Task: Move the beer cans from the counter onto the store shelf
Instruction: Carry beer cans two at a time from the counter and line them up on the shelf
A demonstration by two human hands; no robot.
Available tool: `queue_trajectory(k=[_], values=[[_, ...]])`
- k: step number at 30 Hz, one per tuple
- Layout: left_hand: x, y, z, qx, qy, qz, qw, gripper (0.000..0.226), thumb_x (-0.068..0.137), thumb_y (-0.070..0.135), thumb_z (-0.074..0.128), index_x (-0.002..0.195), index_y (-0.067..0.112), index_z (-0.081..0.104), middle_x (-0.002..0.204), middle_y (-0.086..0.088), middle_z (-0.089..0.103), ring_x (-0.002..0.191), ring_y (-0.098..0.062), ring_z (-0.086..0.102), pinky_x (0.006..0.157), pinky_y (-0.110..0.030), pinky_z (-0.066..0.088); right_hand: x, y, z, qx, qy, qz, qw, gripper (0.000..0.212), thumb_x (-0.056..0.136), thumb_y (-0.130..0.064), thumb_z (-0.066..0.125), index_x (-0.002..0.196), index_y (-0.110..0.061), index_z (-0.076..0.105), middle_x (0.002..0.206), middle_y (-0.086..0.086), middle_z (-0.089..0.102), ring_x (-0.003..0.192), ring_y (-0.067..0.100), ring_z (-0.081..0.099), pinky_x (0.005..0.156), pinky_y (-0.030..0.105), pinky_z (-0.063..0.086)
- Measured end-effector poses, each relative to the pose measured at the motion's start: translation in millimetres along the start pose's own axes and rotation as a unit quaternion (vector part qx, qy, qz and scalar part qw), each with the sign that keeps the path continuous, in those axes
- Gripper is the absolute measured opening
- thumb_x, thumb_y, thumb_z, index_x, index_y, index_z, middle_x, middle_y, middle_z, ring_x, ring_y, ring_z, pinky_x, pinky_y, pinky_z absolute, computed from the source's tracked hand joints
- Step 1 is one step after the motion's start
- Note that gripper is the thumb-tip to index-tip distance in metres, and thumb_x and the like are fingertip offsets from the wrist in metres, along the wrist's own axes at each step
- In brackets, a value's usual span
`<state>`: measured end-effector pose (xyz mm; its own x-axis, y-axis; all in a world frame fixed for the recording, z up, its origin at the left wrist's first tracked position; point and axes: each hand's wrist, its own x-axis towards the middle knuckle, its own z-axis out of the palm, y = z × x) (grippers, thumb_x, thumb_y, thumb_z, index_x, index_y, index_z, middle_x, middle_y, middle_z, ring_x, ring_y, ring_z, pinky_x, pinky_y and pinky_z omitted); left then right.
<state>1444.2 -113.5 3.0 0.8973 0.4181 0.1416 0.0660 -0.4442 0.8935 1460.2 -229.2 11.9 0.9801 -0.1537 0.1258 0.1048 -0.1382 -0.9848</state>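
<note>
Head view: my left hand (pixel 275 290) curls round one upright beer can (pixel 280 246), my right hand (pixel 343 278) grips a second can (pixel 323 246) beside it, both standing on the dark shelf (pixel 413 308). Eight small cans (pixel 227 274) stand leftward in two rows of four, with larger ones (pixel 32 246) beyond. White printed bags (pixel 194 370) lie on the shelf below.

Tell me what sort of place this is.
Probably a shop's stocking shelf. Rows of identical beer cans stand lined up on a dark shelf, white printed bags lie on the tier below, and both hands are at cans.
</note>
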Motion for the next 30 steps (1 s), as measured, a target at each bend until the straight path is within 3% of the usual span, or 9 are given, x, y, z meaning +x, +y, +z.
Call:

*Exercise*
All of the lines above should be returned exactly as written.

*Result of the task*
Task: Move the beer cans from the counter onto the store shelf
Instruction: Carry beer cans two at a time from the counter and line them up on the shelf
A demonstration by two human hands; no robot.
Available tool: `queue_trajectory(k=[_], values=[[_, ...]])`
- k: step number at 30 Hz, one per tuple
- Layout: left_hand: x, y, z, qx, qy, qz, qw, gripper (0.000..0.226), thumb_x (-0.068..0.137), thumb_y (-0.070..0.135), thumb_z (-0.074..0.128), index_x (-0.002..0.195), index_y (-0.067..0.112), index_z (-0.081..0.104), middle_x (-0.002..0.204), middle_y (-0.086..0.088), middle_z (-0.089..0.103), ring_x (-0.002..0.191), ring_y (-0.098..0.062), ring_z (-0.086..0.102), pinky_x (0.006..0.157), pinky_y (-0.110..0.030), pinky_z (-0.066..0.088); right_hand: x, y, z, qx, qy, qz, qw, gripper (0.000..0.212), thumb_x (-0.056..0.136), thumb_y (-0.130..0.064), thumb_z (-0.066..0.125), index_x (-0.002..0.196), index_y (-0.110..0.061), index_z (-0.076..0.105), middle_x (0.002..0.206), middle_y (-0.086..0.086), middle_z (-0.089..0.102), ring_x (-0.003..0.192), ring_y (-0.067..0.100), ring_z (-0.081..0.099), pinky_x (0.005..0.156), pinky_y (-0.030..0.105), pinky_z (-0.063..0.086)
- Measured end-effector poses, each relative to the pose measured at the motion's start: translation in millimetres along the start pose's own axes and rotation as a unit quaternion (vector part qx, qy, qz and scalar part qw), each with the sign that keeps the path continuous, in those axes
- Gripper is the absolute measured opening
- thumb_x, thumb_y, thumb_z, index_x, index_y, index_z, middle_x, middle_y, middle_z, ring_x, ring_y, ring_z, pinky_x, pinky_y, pinky_z absolute, computed from the source's tracked hand joints
- Step 1 is one step after the motion's start
- Note that gripper is the thumb-tip to index-tip distance in metres, and thumb_x and the like are fingertip offsets from the wrist in metres, along the wrist's own axes at each step
- In brackets, a value's usual span
`<state>`: measured end-effector pose (xyz mm; its own x-axis, y-axis; all in a world frame fixed for the recording, z up, its origin at the left wrist's first tracked position; point and axes: each hand's wrist, its own x-axis towards the middle knuckle, its own z-axis out of the palm, y = z × x) (grippers, thumb_x, thumb_y, thumb_z, index_x, index_y, index_z, middle_x, middle_y, middle_z, ring_x, ring_y, ring_z, pinky_x, pinky_y and pinky_z omitted); left then right.
<state>1444.2 -113.5 3.0 0.8973 0.4181 0.1416 0.0660 -0.4442 0.8935 1460.2 -229.2 11.9 0.9801 -0.1537 0.1258 0.1048 -0.1382 -0.9848</state>
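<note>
Head view: my left hand (pixel 275 290) curls round one upright beer can (pixel 280 246), my right hand (pixel 343 278) grips a second can (pixel 323 246) beside it, both standing on the dark shelf (pixel 413 308). Eight small cans (pixel 227 274) stand leftward in two rows of four, with larger ones (pixel 32 246) beyond. White printed bags (pixel 194 370) lie on the shelf below.

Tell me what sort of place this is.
Probably a shop's stocking shelf. Rows of identical beer cans stand lined up on a dark shelf, white printed bags lie on the tier below, and both hands are at cans.
</note>
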Motion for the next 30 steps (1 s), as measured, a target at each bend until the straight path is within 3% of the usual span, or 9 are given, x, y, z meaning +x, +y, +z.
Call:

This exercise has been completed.